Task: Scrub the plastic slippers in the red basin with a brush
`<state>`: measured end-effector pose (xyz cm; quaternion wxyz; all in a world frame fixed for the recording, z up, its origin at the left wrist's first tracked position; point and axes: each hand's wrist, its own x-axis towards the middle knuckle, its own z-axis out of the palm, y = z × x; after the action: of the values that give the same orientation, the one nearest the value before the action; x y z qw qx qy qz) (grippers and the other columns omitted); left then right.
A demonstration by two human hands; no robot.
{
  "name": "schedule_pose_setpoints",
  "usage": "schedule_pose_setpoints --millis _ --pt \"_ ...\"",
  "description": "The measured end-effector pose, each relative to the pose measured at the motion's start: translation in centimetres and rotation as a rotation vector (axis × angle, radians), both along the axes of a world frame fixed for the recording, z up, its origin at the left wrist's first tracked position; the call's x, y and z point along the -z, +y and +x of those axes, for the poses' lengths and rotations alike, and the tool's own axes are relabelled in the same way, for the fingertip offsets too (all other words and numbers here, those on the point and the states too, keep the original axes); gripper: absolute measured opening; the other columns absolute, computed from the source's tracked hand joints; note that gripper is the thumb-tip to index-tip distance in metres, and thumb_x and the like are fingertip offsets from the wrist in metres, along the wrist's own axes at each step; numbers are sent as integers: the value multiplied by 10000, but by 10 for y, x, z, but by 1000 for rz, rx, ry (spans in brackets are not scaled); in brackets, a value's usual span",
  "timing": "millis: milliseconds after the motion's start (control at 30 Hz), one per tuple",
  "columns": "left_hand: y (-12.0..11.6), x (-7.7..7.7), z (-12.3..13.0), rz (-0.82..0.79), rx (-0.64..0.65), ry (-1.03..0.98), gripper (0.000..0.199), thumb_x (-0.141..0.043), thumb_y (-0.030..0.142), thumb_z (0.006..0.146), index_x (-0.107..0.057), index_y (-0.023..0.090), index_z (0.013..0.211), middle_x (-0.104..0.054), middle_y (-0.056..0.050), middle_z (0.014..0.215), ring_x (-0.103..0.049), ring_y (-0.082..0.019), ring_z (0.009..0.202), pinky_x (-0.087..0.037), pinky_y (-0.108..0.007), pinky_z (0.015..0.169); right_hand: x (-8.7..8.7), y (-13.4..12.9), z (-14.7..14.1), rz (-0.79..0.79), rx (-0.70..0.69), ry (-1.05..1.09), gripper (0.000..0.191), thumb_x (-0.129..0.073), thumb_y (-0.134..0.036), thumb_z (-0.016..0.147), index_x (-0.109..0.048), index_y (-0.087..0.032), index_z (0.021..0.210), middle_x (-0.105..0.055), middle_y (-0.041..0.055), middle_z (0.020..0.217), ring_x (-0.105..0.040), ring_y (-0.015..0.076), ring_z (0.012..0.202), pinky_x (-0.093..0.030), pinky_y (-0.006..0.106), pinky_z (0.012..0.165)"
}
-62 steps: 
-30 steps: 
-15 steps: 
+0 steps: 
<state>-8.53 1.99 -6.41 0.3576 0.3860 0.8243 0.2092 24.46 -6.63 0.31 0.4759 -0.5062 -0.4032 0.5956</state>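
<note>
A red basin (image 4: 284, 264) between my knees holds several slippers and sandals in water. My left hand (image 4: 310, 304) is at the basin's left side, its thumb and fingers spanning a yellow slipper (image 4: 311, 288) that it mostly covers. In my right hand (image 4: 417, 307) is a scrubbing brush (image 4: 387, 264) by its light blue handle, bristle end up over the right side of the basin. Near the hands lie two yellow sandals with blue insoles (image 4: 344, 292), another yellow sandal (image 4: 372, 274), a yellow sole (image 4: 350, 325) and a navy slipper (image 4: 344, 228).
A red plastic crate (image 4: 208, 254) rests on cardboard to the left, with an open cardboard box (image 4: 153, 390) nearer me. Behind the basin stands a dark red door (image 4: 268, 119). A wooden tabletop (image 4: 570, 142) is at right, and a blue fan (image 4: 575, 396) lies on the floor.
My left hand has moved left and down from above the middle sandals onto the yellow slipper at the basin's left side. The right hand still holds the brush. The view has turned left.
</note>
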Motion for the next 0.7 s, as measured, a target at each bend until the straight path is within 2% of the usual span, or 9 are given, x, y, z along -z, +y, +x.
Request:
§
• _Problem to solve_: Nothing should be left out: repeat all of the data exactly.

• _Solution for this task_:
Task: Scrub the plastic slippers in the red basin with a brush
`<state>`: measured end-effector pose (xyz cm; quaternion wxyz; all in a world frame fixed for the recording, z up, its origin at the left wrist's first tracked position; point and axes: each hand's wrist, its own x-axis towards the middle knuckle, its own z-axis out of the palm, y = z × x; after the action: of the values that give the same orientation, the one nearest the value before the action; x y z qw qx qy qz) (grippers and the other columns omitted); left then right.
A demonstration by two human hands; no robot.
{
  "name": "schedule_pose_setpoints",
  "usage": "schedule_pose_setpoints --millis _ --pt \"_ ...\"",
  "description": "The measured end-effector pose, each relative to the pose measured at the motion's start: translation in centimetres and rotation as a rotation vector (axis × angle, radians), both along the axes of a world frame fixed for the recording, z up, its origin at the left wrist's first tracked position; the call's x, y and z point along the -z, +y and +x of those axes, for the poses' lengths and rotations alike, and the tool's own axes are relabelled in the same way, for the fingertip offsets too (all other words and numbers here, those on the point and the states too, keep the original axes); gripper: absolute measured opening; the other columns absolute, computed from the source's tracked hand joints; note that gripper is the thumb-tip to index-tip distance in metres, and thumb_x and the like are fingertip offsets from the wrist in metres, along the wrist's own axes at each step; numbers are sent as integers: the value multiplied by 10000, but by 10 for y, x, z, but by 1000 for rz, rx, ry (spans in brackets are not scaled); in brackets, a value's usual span",
  "timing": "millis: milliseconds after the motion's start (control at 30 Hz), one per tuple",
  "columns": "left_hand: y (-12.0..11.6), x (-7.7..7.7), z (-12.3..13.0), rz (-0.82..0.79), rx (-0.64..0.65), ry (-1.03..0.98), gripper (0.000..0.199), thumb_x (-0.141..0.043), thumb_y (-0.030..0.142), thumb_z (0.006..0.146), index_x (-0.107..0.057), index_y (-0.023..0.090), index_z (0.013..0.211), middle_x (-0.104..0.054), middle_y (-0.056..0.050), middle_z (0.014..0.215), ring_x (-0.103..0.049), ring_y (-0.082..0.019), ring_z (0.009..0.202), pinky_x (-0.087..0.037), pinky_y (-0.108..0.007), pinky_z (0.015..0.169); right_hand: x (-8.7..8.7), y (-13.4..12.9), z (-14.7..14.1), rz (-0.79..0.79), rx (-0.70..0.69), ry (-1.05..1.09), gripper (0.000..0.191), thumb_x (-0.129..0.073), thumb_y (-0.134..0.036), thumb_z (-0.016..0.147), index_x (-0.109..0.048), index_y (-0.087..0.032), index_z (0.021..0.210), middle_x (-0.105..0.055), middle_y (-0.041..0.055), middle_z (0.020..0.217), ring_x (-0.105..0.040), ring_y (-0.015..0.076), ring_z (0.012..0.202), pinky_x (-0.093..0.030), pinky_y (-0.006..0.106), pinky_z (0.012..0.165)"
}
-62 steps: 
-30 steps: 
-15 steps: 
+0 steps: 
<state>-8.53 1.99 -6.41 0.3576 0.3860 0.8243 0.2092 24.46 -6.63 0.31 0.4759 -0.5062 -0.4032 0.5956</state>
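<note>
A red basin (image 4: 284, 264) between my knees holds several slippers and sandals in water. My left hand (image 4: 310, 304) is at the basin's left side, its thumb and fingers spanning a yellow slipper (image 4: 311, 288) that it mostly covers. In my right hand (image 4: 417, 307) is a scrubbing brush (image 4: 387, 264) by its light blue handle, bristle end up over the right side of the basin. Near the hands lie two yellow sandals with blue insoles (image 4: 344, 292), another yellow sandal (image 4: 372, 274), a yellow sole (image 4: 350, 325) and a navy slipper (image 4: 344, 228).
A red plastic crate (image 4: 208, 254) rests on cardboard to the left, with an open cardboard box (image 4: 153, 390) nearer me. Behind the basin stands a dark red door (image 4: 268, 119). A wooden tabletop (image 4: 570, 142) is at right, and a blue fan (image 4: 575, 396) lies on the floor.
My left hand has moved left and down from above the middle sandals onto the yellow slipper at the basin's left side. The right hand still holds the brush. The view has turned left.
</note>
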Motion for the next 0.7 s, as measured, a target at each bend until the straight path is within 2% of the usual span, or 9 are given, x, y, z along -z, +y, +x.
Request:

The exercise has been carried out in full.